Data excerpts:
---------------

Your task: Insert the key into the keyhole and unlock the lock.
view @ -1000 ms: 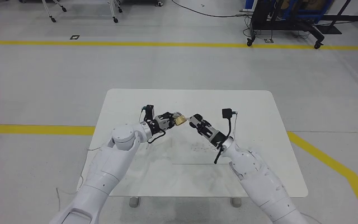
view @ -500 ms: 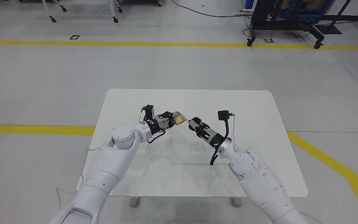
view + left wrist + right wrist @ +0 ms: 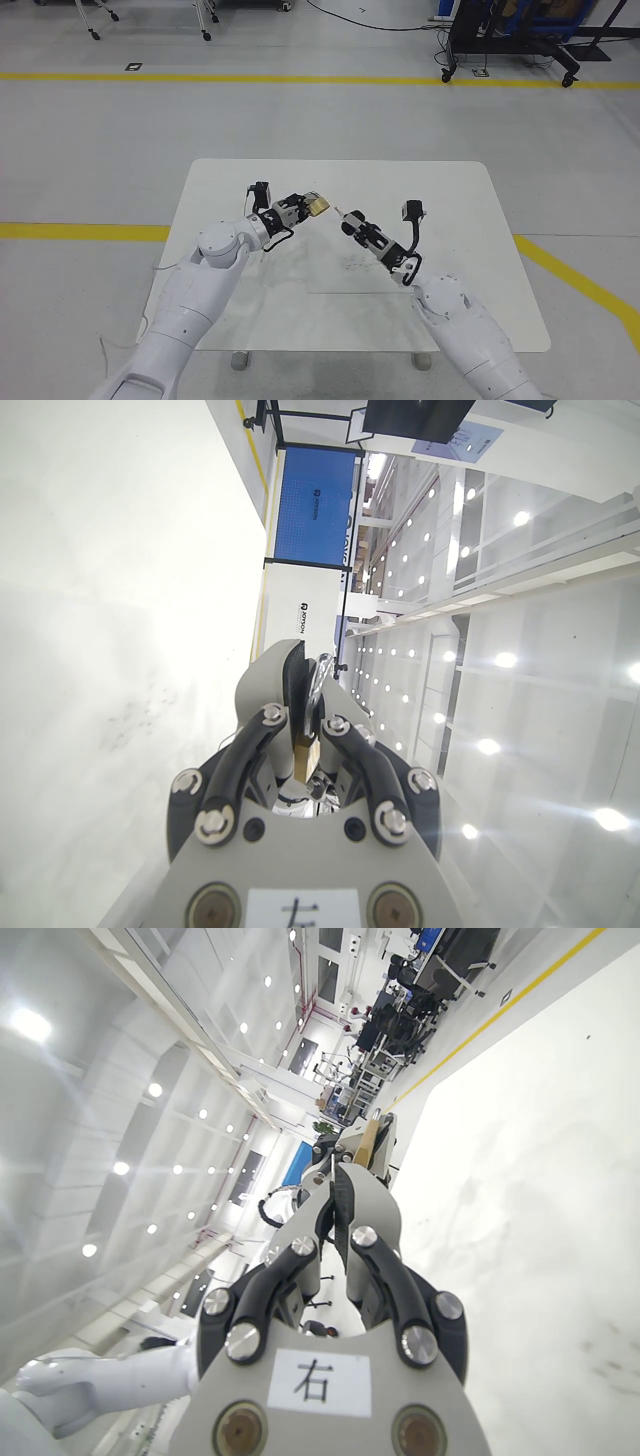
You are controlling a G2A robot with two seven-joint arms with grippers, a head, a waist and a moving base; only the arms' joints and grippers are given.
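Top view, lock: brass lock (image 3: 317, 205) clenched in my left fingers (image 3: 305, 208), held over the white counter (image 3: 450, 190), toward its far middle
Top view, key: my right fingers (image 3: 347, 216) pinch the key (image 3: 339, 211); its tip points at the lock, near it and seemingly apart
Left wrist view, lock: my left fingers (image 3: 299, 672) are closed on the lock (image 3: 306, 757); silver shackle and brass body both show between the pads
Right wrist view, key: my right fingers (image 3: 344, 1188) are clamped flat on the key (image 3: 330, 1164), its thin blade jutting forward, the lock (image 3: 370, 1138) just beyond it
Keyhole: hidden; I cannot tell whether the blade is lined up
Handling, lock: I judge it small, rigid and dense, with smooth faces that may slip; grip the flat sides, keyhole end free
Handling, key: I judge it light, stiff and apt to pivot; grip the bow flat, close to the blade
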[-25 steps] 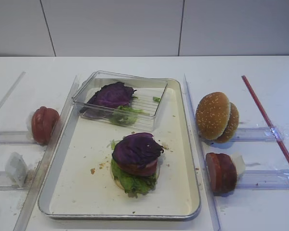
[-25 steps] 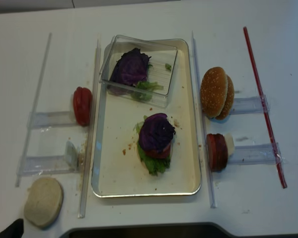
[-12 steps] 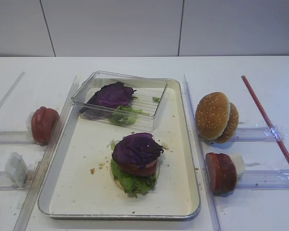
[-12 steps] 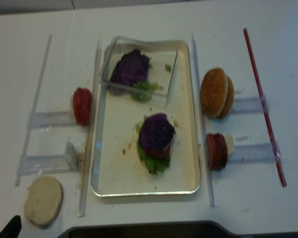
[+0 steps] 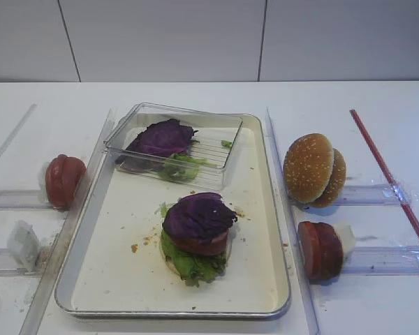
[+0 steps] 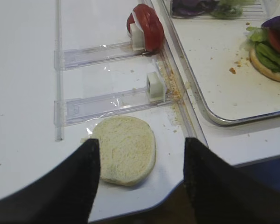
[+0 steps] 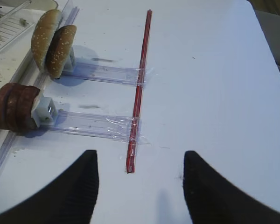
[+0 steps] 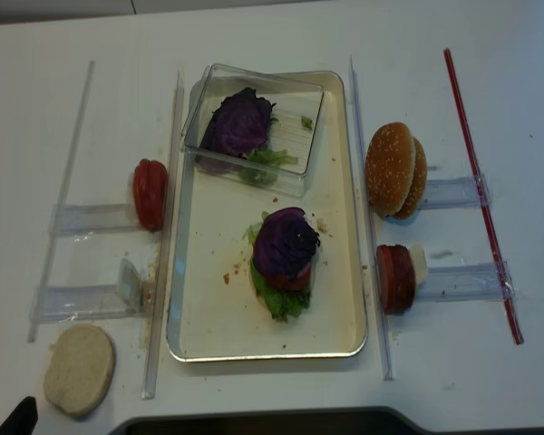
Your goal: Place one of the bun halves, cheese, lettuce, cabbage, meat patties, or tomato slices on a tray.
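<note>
One tray [image 5: 265, 209] sits mid-tabletop [image 5: 377, 105], carrying one stack: cabbage [image 5: 197, 216] over tomato, lettuce [image 5: 188, 264] and a bun base. A clear box [image 5: 216, 150] at its far end holds another cabbage leaf. Two sesame bun halves [image 5: 313, 169] stand to the right, one pale half [image 8: 79, 369] front-left. Left claw [image 6: 140, 172] and right claw [image 7: 139, 182] both hang released, empty.

My white tabletop [image 5: 195, 94] carries the tray [image 5: 265, 230] at its middle. Clear plastic racks [image 5: 377, 259] flank it. A pale bun base [image 8: 79, 369] lies near my left corner, a red rod [image 5: 387, 174] on my right.
</note>
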You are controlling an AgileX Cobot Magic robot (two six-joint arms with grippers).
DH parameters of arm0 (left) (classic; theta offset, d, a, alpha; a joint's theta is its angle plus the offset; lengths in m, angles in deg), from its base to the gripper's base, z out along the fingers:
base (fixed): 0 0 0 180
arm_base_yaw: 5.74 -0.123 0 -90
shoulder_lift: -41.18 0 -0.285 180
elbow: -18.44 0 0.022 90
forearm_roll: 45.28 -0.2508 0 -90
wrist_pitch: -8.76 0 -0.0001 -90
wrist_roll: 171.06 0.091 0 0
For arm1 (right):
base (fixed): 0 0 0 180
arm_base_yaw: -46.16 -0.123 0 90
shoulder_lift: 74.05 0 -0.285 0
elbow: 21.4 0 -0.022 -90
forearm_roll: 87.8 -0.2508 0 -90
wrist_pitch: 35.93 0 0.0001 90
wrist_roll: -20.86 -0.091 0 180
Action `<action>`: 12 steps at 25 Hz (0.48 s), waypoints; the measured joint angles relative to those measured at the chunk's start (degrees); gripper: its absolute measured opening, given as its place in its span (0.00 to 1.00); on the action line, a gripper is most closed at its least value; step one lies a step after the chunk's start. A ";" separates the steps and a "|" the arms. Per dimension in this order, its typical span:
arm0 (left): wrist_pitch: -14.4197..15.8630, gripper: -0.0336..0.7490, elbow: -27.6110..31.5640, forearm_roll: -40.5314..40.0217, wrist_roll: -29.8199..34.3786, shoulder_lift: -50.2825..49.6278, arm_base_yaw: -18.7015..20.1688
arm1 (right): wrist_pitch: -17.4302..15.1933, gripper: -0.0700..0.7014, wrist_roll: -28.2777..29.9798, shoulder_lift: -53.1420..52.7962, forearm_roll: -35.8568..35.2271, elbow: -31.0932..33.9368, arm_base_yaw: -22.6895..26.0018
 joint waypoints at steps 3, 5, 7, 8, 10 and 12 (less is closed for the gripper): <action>0.00 0.51 0.00 0.00 0.00 0.00 0.00 | 0.00 0.65 0.00 0.00 0.00 0.00 0.00; 0.00 0.51 0.00 0.00 0.00 0.00 0.00 | 0.00 0.65 0.00 0.00 0.00 0.00 0.00; 0.00 0.51 0.00 0.00 0.00 0.00 0.00 | 0.00 0.65 0.00 0.00 0.00 0.00 0.00; 0.00 0.51 0.00 0.00 0.00 0.00 0.00 | 0.00 0.65 0.00 0.00 0.00 0.00 0.00; 0.00 0.51 0.00 0.00 0.00 0.00 0.00 | 0.00 0.65 0.00 0.00 0.00 0.00 0.00; 0.00 0.51 0.00 0.00 0.00 0.00 0.00 | 0.00 0.65 0.00 0.00 0.00 0.00 0.00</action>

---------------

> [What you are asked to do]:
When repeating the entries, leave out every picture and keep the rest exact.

> [Answer box]:
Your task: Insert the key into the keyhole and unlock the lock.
view @ -1000 ms: 
view @ -500 ms: 
view + left wrist + right wrist @ +0 ms: 
You are controlling a G2A robot with two seven-joint arms with grippers, a head, a waist and a moving base; only the arms' joints and grippers are given.
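Top view, lock: brass lock (image 3: 317, 205) clenched in my left fingers (image 3: 305, 208), held over the white counter (image 3: 450, 190), toward its far middle
Top view, key: my right fingers (image 3: 347, 216) pinch the key (image 3: 339, 211); its tip points at the lock, near it and seemingly apart
Left wrist view, lock: my left fingers (image 3: 299, 672) are closed on the lock (image 3: 306, 757); silver shackle and brass body both show between the pads
Right wrist view, key: my right fingers (image 3: 344, 1188) are clamped flat on the key (image 3: 330, 1164), its thin blade jutting forward, the lock (image 3: 370, 1138) just beyond it
Keyhole: hidden; I cannot tell whether the blade is lined up
Handling, lock: I judge it small, rigid and dense, with smooth faces that may slip; grip the flat sides, keyhole end free
Handling, key: I judge it light, stiff and apt to pivot; grip the bow flat, close to the blade
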[-25 steps] 
[-25 steps] 
[-12 steps] 
[-12 steps] 
[+0 steps] 
[+0 steps] 
[+0 steps] 
[+0 steps] 
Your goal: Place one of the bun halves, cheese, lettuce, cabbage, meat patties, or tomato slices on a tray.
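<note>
One tray [image 5: 265, 209] sits mid-tabletop [image 5: 377, 105], carrying one stack: cabbage [image 5: 197, 216] over tomato, lettuce [image 5: 188, 264] and a bun base. A clear box [image 5: 216, 150] at its far end holds another cabbage leaf. Two sesame bun halves [image 5: 313, 169] stand to the right, one pale half [image 8: 79, 369] front-left. Left claw [image 6: 140, 172] and right claw [image 7: 139, 182] both hang released, empty.

My white tabletop [image 5: 195, 94] carries the tray [image 5: 265, 230] at its middle. Clear plastic racks [image 5: 377, 259] flank it. A pale bun base [image 8: 79, 369] lies near my left corner, a red rod [image 5: 387, 174] on my right.
</note>
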You are controlling an AgileX Cobot Magic robot (two six-joint arms with grippers).
DH parameters of arm0 (left) (classic; theta offset, d, a, alpha; a joint's theta is its angle plus the offset; lengths in m, angles in deg), from its base to the gripper's base, z out along the fingers:
base (fixed): 0 0 0 180
arm_base_yaw: 5.74 -0.123 0 -90
shoulder_lift: -41.18 0 -0.285 180
elbow: -18.44 0 0.022 90
forearm_roll: 45.28 -0.2508 0 -90
wrist_pitch: -8.76 0 -0.0001 -90
wrist_roll: 171.06 0.091 0 0
For arm1 (right):
base (fixed): 0 0 0 180
arm_base_yaw: -46.16 -0.123 0 90
shoulder_lift: 74.05 0 -0.285 0
elbow: 21.4 0 -0.022 -90
forearm_roll: 87.8 -0.2508 0 -90
wrist_pitch: 35.93 0 0.0001 90
wrist_roll: -20.86 -0.091 0 180
Action `<action>`: 12 steps at 25 Hz (0.48 s), waypoints; the measured joint angles relative to those measured at the chunk's start (degrees); gripper: its absolute measured opening, given as its place in its span (0.00 to 1.00); on the action line, a gripper is most closed at its least value; step one lies a step after the chunk's start. A ";" separates the steps and a "|" the arms. Per dimension in this order, its typical span:
arm0 (left): wrist_pitch: -14.4197..15.8630, gripper: -0.0336..0.7490, elbow: -27.6110..31.5640, forearm_roll: -40.5314..40.0217, wrist_roll: -29.8199..34.3786, shoulder_lift: -50.2825..49.6278, arm_base_yaw: -18.7015..20.1688
arm1 (right): wrist_pitch: -17.4302..15.1933, gripper: -0.0700..0.7014, wrist_roll: -28.2777..29.9798, shoulder_lift: -53.1420..52.7962, forearm_roll: -35.8568..35.2271, elbow: -31.0932..33.9368, arm_base_yaw: -22.6895..26.0018
 joint waypoints at steps 3, 5, 7, 8, 10 and 12 (less is closed for the gripper): <action>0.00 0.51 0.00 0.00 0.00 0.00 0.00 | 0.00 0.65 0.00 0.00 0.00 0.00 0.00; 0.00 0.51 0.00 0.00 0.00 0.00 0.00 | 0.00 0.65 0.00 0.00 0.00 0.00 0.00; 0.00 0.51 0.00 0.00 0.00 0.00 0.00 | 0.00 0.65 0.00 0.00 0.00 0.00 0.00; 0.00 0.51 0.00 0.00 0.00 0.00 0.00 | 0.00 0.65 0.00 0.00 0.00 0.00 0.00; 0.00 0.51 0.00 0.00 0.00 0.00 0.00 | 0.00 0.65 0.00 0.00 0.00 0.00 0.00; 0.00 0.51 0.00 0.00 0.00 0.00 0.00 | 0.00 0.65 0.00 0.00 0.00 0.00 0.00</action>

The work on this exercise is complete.